(in)appropriate uses for MAXBSIZE

Thu Apr 15 02:34:33 UTC 2010

On Wed, 14 Apr 2010, Bruce Evans wrote:

> On Sun, 11 Apr 2010, Rick Macklem wrote:
>
>> On Sun, 11 Apr 2010, Bruce Evans wrote:
>> 
>>> Er, the maximum size of buffers in the buffer cache is especially
>>> irrelevant for nfs.  It is almost irrelevant for physical disks because
>>> clustering normally increases the bulk transfer size to MAXPHYS.
>>> Clustering takes a lot of CPU but doesn't affect the transfer rate much
>>> unless there is not enough CPU.  It is even less relevant for network
>>> i/o since there is a sort of reverse-clustering -- the buffers get split
>>> up into tiny packets (normally 1500 bytes less some header bytes) at
>>> the hardware level.  ...
>> 
[stuff snipped]
>
> Indeed, I was only caring about a LAN environment.  Especially with
> LANs optimized for latency (50-100 uS), nfs performance is poor for
> small files, at least for the old nfs client, mainly due to close to
> open consistency defeating caching, but not a problem for bulk transfers.
>

And I'll admit I was thinking that for a low latency LAN, a large 
read/write RPC wouldn't have a negative impact, but it sounds like
you've found 16Kb to be optimal for this case.

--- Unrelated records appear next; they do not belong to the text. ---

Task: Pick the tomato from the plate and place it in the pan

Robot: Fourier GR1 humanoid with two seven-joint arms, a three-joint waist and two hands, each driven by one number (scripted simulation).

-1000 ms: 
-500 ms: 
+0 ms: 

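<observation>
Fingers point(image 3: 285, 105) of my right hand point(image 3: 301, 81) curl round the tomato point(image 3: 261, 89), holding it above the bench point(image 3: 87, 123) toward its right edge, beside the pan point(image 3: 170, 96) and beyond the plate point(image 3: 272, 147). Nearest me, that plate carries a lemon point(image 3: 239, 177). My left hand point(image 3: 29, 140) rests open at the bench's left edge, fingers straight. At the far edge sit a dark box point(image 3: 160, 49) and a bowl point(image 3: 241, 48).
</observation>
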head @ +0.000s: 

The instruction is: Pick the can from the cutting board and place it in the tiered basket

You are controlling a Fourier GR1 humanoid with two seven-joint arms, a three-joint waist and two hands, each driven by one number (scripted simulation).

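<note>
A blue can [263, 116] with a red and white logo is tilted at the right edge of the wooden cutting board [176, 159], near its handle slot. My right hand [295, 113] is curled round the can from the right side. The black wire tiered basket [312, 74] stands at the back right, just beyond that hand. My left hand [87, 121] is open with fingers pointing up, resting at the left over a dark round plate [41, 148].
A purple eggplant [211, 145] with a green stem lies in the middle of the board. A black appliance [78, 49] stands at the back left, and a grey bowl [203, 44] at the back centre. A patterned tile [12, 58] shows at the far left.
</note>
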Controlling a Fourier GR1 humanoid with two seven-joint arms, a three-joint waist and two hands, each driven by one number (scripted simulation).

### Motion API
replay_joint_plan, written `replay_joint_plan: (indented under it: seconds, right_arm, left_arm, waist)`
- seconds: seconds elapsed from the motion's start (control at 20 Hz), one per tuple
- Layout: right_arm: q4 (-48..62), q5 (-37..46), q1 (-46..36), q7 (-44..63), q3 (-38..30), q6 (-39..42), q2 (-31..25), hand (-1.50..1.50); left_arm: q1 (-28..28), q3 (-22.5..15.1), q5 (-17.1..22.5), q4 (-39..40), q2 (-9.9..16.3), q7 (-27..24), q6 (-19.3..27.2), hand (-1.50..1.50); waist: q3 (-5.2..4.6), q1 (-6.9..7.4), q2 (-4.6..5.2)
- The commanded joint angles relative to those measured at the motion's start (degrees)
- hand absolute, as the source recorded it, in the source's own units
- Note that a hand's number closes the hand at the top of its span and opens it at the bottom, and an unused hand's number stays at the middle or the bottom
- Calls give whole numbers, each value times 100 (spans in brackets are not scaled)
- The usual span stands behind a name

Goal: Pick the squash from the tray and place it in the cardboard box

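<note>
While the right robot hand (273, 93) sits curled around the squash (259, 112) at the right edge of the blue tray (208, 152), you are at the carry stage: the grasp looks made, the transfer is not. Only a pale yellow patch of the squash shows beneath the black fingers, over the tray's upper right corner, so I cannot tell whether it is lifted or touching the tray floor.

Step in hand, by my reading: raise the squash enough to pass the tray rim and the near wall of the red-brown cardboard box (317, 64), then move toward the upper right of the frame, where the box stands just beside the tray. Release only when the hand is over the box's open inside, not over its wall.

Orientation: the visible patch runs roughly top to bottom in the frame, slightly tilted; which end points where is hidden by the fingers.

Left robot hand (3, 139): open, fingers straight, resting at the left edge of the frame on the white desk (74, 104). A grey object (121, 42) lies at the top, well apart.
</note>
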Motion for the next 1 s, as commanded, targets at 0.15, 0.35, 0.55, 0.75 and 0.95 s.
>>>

For NFSv4, if the client has a delegation for the file, it doesn't
have worry about close/open consistency, so there is some hope w.r.t.
small files for this case.

>
> Clustering is currently only for the local file system, at least for
> the old nfs server.  nfs just does a VOP_READ() into its own buffer,
> with ioflag set to indicate nfs's idea of sequentialness.  (User reads
> are similar except their uio destination is UIO_USERSPACE instead of
> UIO_SYSSPACE and their sequentialness is set generically and thus not
> so well (but the nfs setting isn't very good either).)  The local file
> system then normally does a clustered read into a larger buffer, with
> the sequentialness affecting mainly startup (per-file), and virtually
> copies the results to the local file system's smaller buffers.  VOP_READ()
> completes by physically copying the results to nfs's buffer (using
> bcopy() for UIO_SYSSPACE and copyout() for UIO_USERSPACE).  nfs can't
> easily get at the larger clustering buffers or even the local file
> system's buffers.  It can more easily benefit from larger MAXBSIZE.
> There is still the bcopy() to take a lot of CPU and memory bus resources,
> but that is insignifcant compared with WAN latency.  But as I said in
> a related thread, even the current MAXBSIZE is too large to use
> routinely, due to buffer cache fragmentation causing significant latency
> problems, so any increase in MAXBSIZE and/or routine use of buffers
> of that size needs to be accompanied by avoiding the fragmentation.
> Note that the fragmentation is avoided for the larger clustering buffers
> by allocating them from a different pool.
>
Ah, now I know what you were referring to w.r.t. clustering. I haven't
looked at the mechanism used to allocate buffer space in the buffer
cache, so I'll just take your word for it w.r.t. fragmentation. It
sounds like the allocation mechanism needs to be thought about if/when
MAXBSIZE gets increased.

Thanks for your input and I hope I didn't upset you when I jumped on
the "I care about WANs" bandwagon, while basically ignoring the LAN case.

rick